The high rate of violence and abuse against women in Fiji is having a negative impact on women’s ability to participate in economic life. Abuse is not just physical, it can also be emotional and financial. The financial abuse suffered by women in Fiji highlights a flaw in governance that must be addressed before Fiji can meet its economic development goals. It is widely acknowledged that participation of women in the economy leads to greater economic development. As Christine Lagarde, Managing Director of the International Monetary Fund said in this article on Project Syndicate, “the ‘glass ceiling’ is only a small part of the issue. The broader question is whether women have the same opportunities as men to participate in labor markets in the first place.” The United Nations Entity for Gender Equality and the Empowerment of Women suggests that “there can be no meaningful progress if women, who comprise half of society, remain out of the mainstream of society and do not have access to opportunities, including those of quality education, healthcare, employment, protection from violence, and participation in decision-making processes in society, as well as ensuring their rights.”
Despite such declarations on the international stage urging women’s empowerment and participation, the reality is that violence against women is an extremely underestimated barrier towards national economic development. There is much more involved in it than a change of policies at government level: all segments of society must be involved in order to effectively address this challenge.

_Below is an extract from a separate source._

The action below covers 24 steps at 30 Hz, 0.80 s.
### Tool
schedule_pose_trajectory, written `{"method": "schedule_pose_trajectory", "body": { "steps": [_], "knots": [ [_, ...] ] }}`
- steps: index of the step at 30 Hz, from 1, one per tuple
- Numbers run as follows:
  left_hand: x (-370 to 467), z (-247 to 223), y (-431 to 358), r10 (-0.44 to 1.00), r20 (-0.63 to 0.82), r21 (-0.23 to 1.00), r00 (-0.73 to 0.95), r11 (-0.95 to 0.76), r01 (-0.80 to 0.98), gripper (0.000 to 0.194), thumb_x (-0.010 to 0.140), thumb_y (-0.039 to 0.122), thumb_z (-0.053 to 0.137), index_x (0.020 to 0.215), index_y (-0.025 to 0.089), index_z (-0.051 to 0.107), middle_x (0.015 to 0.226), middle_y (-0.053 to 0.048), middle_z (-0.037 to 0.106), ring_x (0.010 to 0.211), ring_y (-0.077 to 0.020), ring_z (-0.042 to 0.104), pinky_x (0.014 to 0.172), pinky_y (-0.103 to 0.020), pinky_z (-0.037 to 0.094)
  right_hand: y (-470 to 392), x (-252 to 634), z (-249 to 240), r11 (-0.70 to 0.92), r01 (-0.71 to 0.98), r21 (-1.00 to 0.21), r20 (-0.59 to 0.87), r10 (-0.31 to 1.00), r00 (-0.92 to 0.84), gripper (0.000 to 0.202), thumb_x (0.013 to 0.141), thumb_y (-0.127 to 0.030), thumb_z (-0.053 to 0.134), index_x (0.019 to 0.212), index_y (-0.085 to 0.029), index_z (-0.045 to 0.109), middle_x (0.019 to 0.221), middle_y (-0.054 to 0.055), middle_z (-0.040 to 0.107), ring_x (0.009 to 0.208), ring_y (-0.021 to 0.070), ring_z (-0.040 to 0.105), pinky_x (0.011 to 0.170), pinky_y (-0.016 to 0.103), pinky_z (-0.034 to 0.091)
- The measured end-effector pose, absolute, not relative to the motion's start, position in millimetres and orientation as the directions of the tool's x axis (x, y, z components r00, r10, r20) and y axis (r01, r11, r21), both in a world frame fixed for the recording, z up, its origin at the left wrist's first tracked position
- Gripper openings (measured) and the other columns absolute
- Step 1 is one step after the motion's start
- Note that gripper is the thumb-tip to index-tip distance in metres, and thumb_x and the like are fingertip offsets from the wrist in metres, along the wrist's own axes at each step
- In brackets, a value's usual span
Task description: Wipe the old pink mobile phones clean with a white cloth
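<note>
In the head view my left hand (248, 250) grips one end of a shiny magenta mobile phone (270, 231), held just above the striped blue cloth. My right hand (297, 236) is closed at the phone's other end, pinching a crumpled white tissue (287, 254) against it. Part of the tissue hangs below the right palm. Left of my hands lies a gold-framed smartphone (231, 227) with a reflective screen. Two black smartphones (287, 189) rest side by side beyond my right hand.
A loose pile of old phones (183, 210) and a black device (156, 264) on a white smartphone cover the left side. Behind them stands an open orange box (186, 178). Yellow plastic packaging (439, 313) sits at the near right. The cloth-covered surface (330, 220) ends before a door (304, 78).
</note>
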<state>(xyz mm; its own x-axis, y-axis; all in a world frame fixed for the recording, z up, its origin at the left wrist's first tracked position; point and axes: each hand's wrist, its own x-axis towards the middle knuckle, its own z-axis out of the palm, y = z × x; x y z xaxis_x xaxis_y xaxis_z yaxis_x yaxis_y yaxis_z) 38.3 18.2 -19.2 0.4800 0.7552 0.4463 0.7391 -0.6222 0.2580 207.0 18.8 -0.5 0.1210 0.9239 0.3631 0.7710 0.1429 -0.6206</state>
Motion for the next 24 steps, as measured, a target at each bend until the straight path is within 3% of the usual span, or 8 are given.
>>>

Recent surveys conducted by the Fiji women’s crisis center (FWCC) have revealed that Fiji is among the worst countries in the world in terms of violence against women. Some of the statistics in the survey are cause for serious concern:
- 73% of women suffer from all forms of violence – sexual, financial, physical and emotional violence.
- More than 60 per cent of women who’ve been in an intimate relationship have experienced physical or sexual violence from their partner.
- One woman is left permanently disabled every day in Fiji as a result of violence from her husband or partner
- More than 70 women lose consciousness every day and about 40 others are injured.
- 15% of women have been beaten during pregnancy.
The biggest concern of all is that 60 percent of women who face violence in Fiji believe that it is acceptable and do not report it. The Fiji women’s crisis center (FWCC) coordinator Shamima Ali admits that there needs to be a distinct change in the way society thinks for there to be any kind of improvement in Fiji’s economy.
“Violence against women has had detrimental effects on the Fijian economy. A lot of women live in fear and feel inferior to men and are unlikely to further their education or become independent. Abuse is not just physical but emotional and sexual. Women believe that they have to engage in sexual intercourse with their husbands on demand and they become susceptible to sexually transmitted diseases like HIV. Women also believe that their male partners have the right to discipline them using physical or emotional abuse,” said Ali.
In a report compiled by the FWCC it was found that 21% of women had her husband/partner refuse to give her money for household expenses. Ali added that women who are injured are rendered unproductive because of their injuries. Valuable resources are wasted on hospital bills, medication and, unfortunately because of the terrible attitude some men have towards women, police resources are also wasted dealing with these cases if they are reported. Women become traumatized and experience high rates of depression as a result of ongoing abuse which in turn affects their productivity and contributions to society. Research has also shown that more than 1 in 4 partnered women (28%) in Fiji were subjected to at least one type of economic abuse:
- 12% had her husband/partner take her earnings or savings against her will (more than 1 in 10)
- 21% (more than 1 in 5) had her husband/partner refuse to give her money for household expenses, even when he had money for other things.
This type of control over women is more prevalent in rural than urban areas, and this is mainly due to a much higher rate of economic abuse in the Eastern division, where it affects 42% of women. In five years there have been 4000 reports of abuse. However, these are only the cases of abuse which get reported. There are allegedly many more cases which remain unreported to authorities.
This shows the immediate need for changes of mentality and tradition. Men need to be educated from a very young age about gender equality because the current systems are just not enough to curb the problem. But women also need to be made aware of their rights so that they take action when abused. Fiji is at a very critical stage of development with the 2014 elections and a return to democracy looming and this is one issue that needs to be addressed urgently to help the small island nation build a strong economy.
One of the key goals is to educate people to report violence against women instead of stifling it in an attempt to “keep the family together”. The need for more women to participate actively in the political arena and in nation building is another one of the FWCC’s long-term goals which is being advocated around the country. Getting religious organisations, which play an absolutely pivotal role in Fiji, on board is also extremely important to achieving gender equality.